A few steps will then ensue:
–I will attempt Daddy Logic first by saying “Since you’re not doing anything, go wash dishes”.
–She will ignore me.
–I will raise my voice slightly.
–She will ignore me.
–I will raise my voice slightly more.
–She will, at this point, remove one earphone–the one farthest away from me–and say “What?” in a way that indicates how annoying I’m being.
–I will repeat my request.
–She will snap that it’s impossible because she’s busy.
–I will tell her not to talk to me like that.
–She will snap that she doesn’t understand what “that” means.
–I will promise to turn off the Wi-Fi hub and cut her off from the net if she doesn’t go do the dishes “right now”.
–She will react with a huff.
–I will tell her not to huff at me.
–She will deny that she huffed at me.
–I will repeat my promise to unplug the W–Fi hub if she doesn’t go do the dishes.
–She will pretend she doesn’t care about using the net and return to checking texts because “teen logic”.
–I will unplug the Wi-Fi hub.
–She will panic and go do dishes.

She will, however, neither dry anything nor put anything away.

 

Sky Fall Brings the Ice and the Boots

Okay, I admit it, the boots look silly, but so does sprawling on the pavement.

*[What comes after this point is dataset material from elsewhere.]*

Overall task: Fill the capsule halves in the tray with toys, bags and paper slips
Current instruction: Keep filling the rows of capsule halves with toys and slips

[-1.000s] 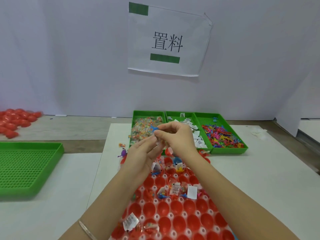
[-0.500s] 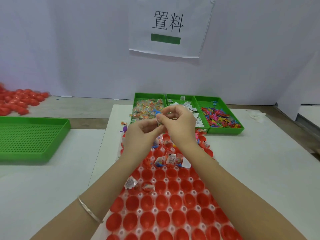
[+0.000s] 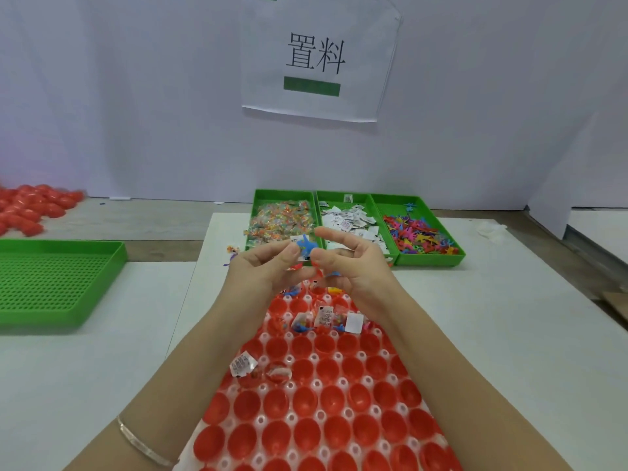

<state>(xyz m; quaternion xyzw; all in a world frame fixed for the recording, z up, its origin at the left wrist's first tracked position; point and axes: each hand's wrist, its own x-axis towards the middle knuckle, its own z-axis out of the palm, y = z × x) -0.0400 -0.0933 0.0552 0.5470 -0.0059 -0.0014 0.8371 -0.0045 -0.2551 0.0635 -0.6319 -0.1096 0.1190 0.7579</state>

The worst part about getting to school after a big snow storm is the ice leftover because the city didn’t clear the sidewalk and because large sections of road don’t have sidewalks, just piles of icy slush.

I dug out my ancient hiking boots which, oddly, have actually been hiking a few times, but which I mostly use for snow. They are leather with random bits of Gore-Tex and I think I got them from REI when I was still in Niigata, making them over 16 years old.

Note: That tells you how infrequently they get used. They are the first shoes I ever bought over the internet and I was very happy they fit, which is why I’ve kept them so long.

The worst part of the walk is usually from our apartment to the main road, but today, the sidewalk was the easiest part of the walk. The worst part was the random glaze-ice traps along the street to our closest station and on the sidewalk from the station near the school to the school. I did a few fancy side steps, one forward moonwalk and one less than graceful Telemark-style slide.

I thought about taking the bus, but the lines were too long.

The worst trip to the school ever, though, involved frozen ice. We’d had snow, the snow had melted, then the snow had frozen and been topped, right before the start of the morning commute, with freezing rain. The streets and sidewalks both were a frozen mess. I trekked, in small steps, across seemingly endless fields of frozen slush before arriving at school.

About five minutes after I arrived at school I was told that school was delayed. A few minutes after that I was told school was cancelled because a lot of teachers couldn’t make it back in. Luckily, my English colleague arrived, and after a few minutes of him venting about Japanese drivers and ice, he gave me a ride to the station,

I managed to get home in one piece, but I was too exhausted after that trip to actually enjoy being home. I think ended up taking a nap.